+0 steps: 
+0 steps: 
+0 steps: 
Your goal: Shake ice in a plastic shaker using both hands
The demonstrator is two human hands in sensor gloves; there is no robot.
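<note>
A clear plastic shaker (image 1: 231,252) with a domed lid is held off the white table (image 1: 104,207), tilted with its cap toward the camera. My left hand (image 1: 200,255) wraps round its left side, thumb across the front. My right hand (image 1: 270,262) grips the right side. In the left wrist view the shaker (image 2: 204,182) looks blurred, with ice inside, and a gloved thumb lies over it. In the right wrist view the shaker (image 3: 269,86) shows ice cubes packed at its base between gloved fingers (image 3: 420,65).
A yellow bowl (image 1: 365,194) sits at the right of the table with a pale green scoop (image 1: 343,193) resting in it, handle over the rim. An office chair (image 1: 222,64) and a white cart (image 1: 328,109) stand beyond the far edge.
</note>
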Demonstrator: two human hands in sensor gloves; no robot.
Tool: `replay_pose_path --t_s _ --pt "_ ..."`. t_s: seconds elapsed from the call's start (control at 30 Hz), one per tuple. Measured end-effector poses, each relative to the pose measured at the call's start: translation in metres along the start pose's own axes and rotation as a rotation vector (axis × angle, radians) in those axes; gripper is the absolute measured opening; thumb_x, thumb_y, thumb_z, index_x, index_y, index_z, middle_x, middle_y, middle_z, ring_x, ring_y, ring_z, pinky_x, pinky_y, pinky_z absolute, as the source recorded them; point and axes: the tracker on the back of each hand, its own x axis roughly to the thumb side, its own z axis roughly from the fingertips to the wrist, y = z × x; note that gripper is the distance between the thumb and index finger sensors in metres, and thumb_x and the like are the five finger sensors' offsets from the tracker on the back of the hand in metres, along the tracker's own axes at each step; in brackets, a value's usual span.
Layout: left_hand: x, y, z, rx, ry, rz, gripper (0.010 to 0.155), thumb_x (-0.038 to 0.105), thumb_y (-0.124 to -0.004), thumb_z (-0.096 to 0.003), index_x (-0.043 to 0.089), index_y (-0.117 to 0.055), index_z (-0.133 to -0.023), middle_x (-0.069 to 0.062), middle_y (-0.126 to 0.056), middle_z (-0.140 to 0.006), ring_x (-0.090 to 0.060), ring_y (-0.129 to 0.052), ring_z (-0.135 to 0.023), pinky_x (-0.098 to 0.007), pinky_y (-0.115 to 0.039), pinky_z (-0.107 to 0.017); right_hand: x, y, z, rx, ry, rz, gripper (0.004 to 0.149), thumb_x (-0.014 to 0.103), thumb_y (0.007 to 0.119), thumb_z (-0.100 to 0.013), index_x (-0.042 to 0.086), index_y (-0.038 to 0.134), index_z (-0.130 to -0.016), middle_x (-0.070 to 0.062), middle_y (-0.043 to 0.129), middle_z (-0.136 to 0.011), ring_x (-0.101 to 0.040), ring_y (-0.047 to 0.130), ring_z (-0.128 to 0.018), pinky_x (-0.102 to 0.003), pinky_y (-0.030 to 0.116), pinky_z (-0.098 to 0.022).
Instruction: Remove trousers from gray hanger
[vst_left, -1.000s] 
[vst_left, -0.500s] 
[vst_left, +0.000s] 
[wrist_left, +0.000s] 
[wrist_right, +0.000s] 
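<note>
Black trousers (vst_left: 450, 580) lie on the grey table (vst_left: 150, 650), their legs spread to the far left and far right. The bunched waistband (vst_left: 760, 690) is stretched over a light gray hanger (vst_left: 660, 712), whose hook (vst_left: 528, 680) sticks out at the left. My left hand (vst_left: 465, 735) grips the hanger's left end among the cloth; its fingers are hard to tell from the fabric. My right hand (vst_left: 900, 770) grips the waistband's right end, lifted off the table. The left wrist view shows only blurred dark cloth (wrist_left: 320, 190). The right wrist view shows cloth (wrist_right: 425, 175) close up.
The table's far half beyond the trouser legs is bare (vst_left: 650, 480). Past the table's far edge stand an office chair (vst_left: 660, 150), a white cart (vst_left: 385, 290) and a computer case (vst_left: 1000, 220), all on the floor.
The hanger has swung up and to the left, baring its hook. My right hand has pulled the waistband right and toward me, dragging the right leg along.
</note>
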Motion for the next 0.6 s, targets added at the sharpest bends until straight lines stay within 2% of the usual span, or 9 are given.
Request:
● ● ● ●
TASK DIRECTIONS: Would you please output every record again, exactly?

ANSWER:
+0 steps: 
+0 steps: 
+0 steps: 
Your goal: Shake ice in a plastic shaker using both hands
The demonstrator is two human hands in sensor gloves; there is no robot.
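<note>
A clear plastic shaker (image 1: 231,252) with a domed lid is held off the white table (image 1: 104,207), tilted with its cap toward the camera. My left hand (image 1: 200,255) wraps round its left side, thumb across the front. My right hand (image 1: 270,262) grips the right side. In the left wrist view the shaker (image 2: 204,182) looks blurred, with ice inside, and a gloved thumb lies over it. In the right wrist view the shaker (image 3: 269,86) shows ice cubes packed at its base between gloved fingers (image 3: 420,65).
A yellow bowl (image 1: 365,194) sits at the right of the table with a pale green scoop (image 1: 343,193) resting in it, handle over the rim. An office chair (image 1: 222,64) and a white cart (image 1: 328,109) stand beyond the far edge.
</note>
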Demonstrator: two human hands in sensor gloves; no robot.
Tool: `replay_pose_path --t_s _ --pt "_ ..."`. t_s: seconds elapsed from the call's start (control at 30 Hz), one per tuple. Measured end-effector poses, each relative to the pose measured at the call's start: translation in metres along the start pose's own axes and rotation as a rotation vector (axis × angle, radians) in those axes; gripper is the absolute measured opening; thumb_x, thumb_y, thumb_z, index_x, index_y, index_z, middle_x, middle_y, middle_z, ring_x, ring_y, ring_z, pinky_x, pinky_y, pinky_z absolute, as the source recorded them; point and axes: the tracker on the back of each hand, its own x axis roughly to the thumb side, its own z axis roughly from the fingertips to the wrist, y = z × x; note that gripper is the distance between the thumb and index finger sensors in metres, and thumb_x and the like are the five finger sensors' offsets from the tracker on the back of the hand in metres, along the tracker's own axes at each step; in brackets, a value's usual span.
Layout: left_hand: x, y, z, rx, ry, rz, gripper (0.010 to 0.155), thumb_x (-0.038 to 0.105), thumb_y (-0.124 to -0.004), thumb_z (-0.096 to 0.003), index_x (-0.043 to 0.089), index_y (-0.117 to 0.055), index_z (-0.133 to -0.023), middle_x (-0.069 to 0.062), middle_y (-0.126 to 0.056), middle_z (-0.140 to 0.006), ring_x (-0.090 to 0.060), ring_y (-0.129 to 0.052), ring_z (-0.135 to 0.023), pinky_x (-0.098 to 0.007), pinky_y (-0.115 to 0.039), pinky_z (-0.107 to 0.017); right_hand: x, y, z, rx, ry, rz, gripper (0.004 to 0.149), thumb_x (-0.014 to 0.103), thumb_y (0.007 to 0.119), thumb_z (-0.100 to 0.013), index_x (-0.042 to 0.086), index_y (-0.038 to 0.134), index_z (-0.130 to -0.016), middle_x (-0.070 to 0.062), middle_y (-0.043 to 0.129), middle_z (-0.136 to 0.011), ring_x (-0.101 to 0.040), ring_y (-0.047 to 0.130), ring_z (-0.128 to 0.018), pinky_x (-0.102 to 0.003), pinky_y (-0.030 to 0.116), pinky_z (-0.098 to 0.022).
Instruction: Remove trousers from gray hanger
[vst_left, -1.000s] 
[vst_left, -0.500s] 
[vst_left, +0.000s] 
[wrist_left, +0.000s] 
[wrist_right, +0.000s] 
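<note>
Black trousers (vst_left: 450, 580) lie on the grey table (vst_left: 150, 650), their legs spread to the far left and far right. The bunched waistband (vst_left: 760, 690) is stretched over a light gray hanger (vst_left: 660, 712), whose hook (vst_left: 528, 680) sticks out at the left. My left hand (vst_left: 465, 735) grips the hanger's left end among the cloth; its fingers are hard to tell from the fabric. My right hand (vst_left: 900, 770) grips the waistband's right end, lifted off the table. The left wrist view shows only blurred dark cloth (wrist_left: 320, 190). The right wrist view shows cloth (wrist_right: 425, 175) close up.
The table's far half beyond the trouser legs is bare (vst_left: 650, 480). Past the table's far edge stand an office chair (vst_left: 660, 150), a white cart (vst_left: 385, 290) and a computer case (vst_left: 1000, 220), all on the floor.
The hanger has swung up and to the left, baring its hook. My right hand has pulled the waistband right and toward me, dragging the right leg along.
</note>
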Motion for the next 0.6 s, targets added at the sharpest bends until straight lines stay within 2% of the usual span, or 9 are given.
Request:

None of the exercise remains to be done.